Description of Position:
We are looking for a Team Lead for our Security Operations Team, you will be focused on maintaining a secure Cloud presence supporting our customers around the globe. Your team of security and vulnerability analysts will focus on identifying, alerting, investigating, responding to and reporting on cyber threats.
As a SOC Lead, you will provide oversight for the Security Operations Center which provides real-time cybersecurity monitoring, event detection and triage, incident analysis, coordination and response, situational awareness, and cybersecurity countermeasure implementations for maintaining a secure cybersecurity and information assurance posture. Experience building a Security Operations Center and team would be ideal.

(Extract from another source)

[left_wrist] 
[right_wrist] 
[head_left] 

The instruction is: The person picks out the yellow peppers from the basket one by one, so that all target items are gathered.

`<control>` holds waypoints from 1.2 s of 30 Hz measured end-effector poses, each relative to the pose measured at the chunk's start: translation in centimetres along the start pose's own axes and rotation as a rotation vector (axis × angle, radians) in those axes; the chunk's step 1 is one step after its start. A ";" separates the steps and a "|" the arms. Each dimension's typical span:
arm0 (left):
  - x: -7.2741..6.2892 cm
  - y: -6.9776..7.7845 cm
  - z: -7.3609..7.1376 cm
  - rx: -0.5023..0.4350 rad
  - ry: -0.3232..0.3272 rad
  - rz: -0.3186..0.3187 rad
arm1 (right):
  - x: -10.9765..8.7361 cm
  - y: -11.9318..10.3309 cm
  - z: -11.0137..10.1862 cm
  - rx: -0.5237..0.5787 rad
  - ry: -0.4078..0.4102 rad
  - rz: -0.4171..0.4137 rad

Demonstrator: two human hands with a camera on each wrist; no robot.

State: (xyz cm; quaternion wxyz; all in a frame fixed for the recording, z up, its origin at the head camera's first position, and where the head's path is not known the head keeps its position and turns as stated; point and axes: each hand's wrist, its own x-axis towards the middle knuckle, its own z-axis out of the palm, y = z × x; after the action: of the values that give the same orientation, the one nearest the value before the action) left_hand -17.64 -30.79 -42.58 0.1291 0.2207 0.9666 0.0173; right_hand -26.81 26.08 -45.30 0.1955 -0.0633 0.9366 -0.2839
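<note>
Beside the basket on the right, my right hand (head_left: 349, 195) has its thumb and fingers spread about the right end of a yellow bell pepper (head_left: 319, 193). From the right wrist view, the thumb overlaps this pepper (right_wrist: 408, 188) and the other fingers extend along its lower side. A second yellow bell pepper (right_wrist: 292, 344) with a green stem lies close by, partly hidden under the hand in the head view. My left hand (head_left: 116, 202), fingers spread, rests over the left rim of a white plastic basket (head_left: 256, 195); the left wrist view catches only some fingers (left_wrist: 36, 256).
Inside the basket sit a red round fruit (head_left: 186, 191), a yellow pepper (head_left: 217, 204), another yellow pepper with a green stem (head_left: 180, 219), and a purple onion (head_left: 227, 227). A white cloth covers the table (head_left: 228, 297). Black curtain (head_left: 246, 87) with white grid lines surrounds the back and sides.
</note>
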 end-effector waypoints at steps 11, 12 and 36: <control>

Tasks and Responsibilities:
Establish a fully functional Security Operations Center (SOC) as part of the Service Delivery Enterprise Operations Support Center.
Mentor and lead a highly functional Security Operations team.
Ensure security monitoring, analysis and incident response for cybersecurity events in a highly available SOC protecting global Cloud customer data centers and environments.
Utilize and enhance the tools comprising our Security Information and Event Management (SIEM) system.
Investigate, document, and report on information security issues and emerging trends.
Maintain 24x7x365 comprehensive situational awareness of customer cyber-threat landscape as it relates to security monitoring.
Deliver expert advice to stakeholders regarding the security status of customer environments.
Analyze and report on the cyber-threat intelligence situation regarding observed activity from security tools.
Develop Security processes and procedures.
Contribute to the development and improvement of security monitoring and incident response processes.
Effectively communicate with all parties, especially stakeholders.
Possess knowledge of contractual obligations, services provided, company policies and procedures.
Create a team environment and improve/sustain employee morale.
Collaborate effectively across multiple teams.
Required skills, abilities, and certifications
Bachelor’s degree in Computer Science, Information Technology, or equivalent experience.
5-6 years of related technical experience.
Experience using McAfee enterprise, Nexpose, Darktrace or similar security applications.
GCIH, CISM or CISSP certification.
4-5 years of experience providing security monitoring and incident response services
Act as an internal expert on matters relating to intrusion detection and incident response
Experience as a Senior Security Analyst
Experience leading a team
Experience with Security Operations Center, network event analysis and/or threat analysis
Knowledge of various security methodologies and technical security solutions
Experience analyzing data from cybersecurity monitoring tools
Ability to analyze endpoint, network, and application logs
Experience tuning and/or configuring SIEM and vulnerability tools
Knowledge of common Internet protocols and applications
Scripting experience in Linux or PowerShell preferred
The ability to multitask and maintain a professional demeanor under pressure.
Possess understanding of Information Technology Infrastructure Library (ITIL) principles at a foundational level.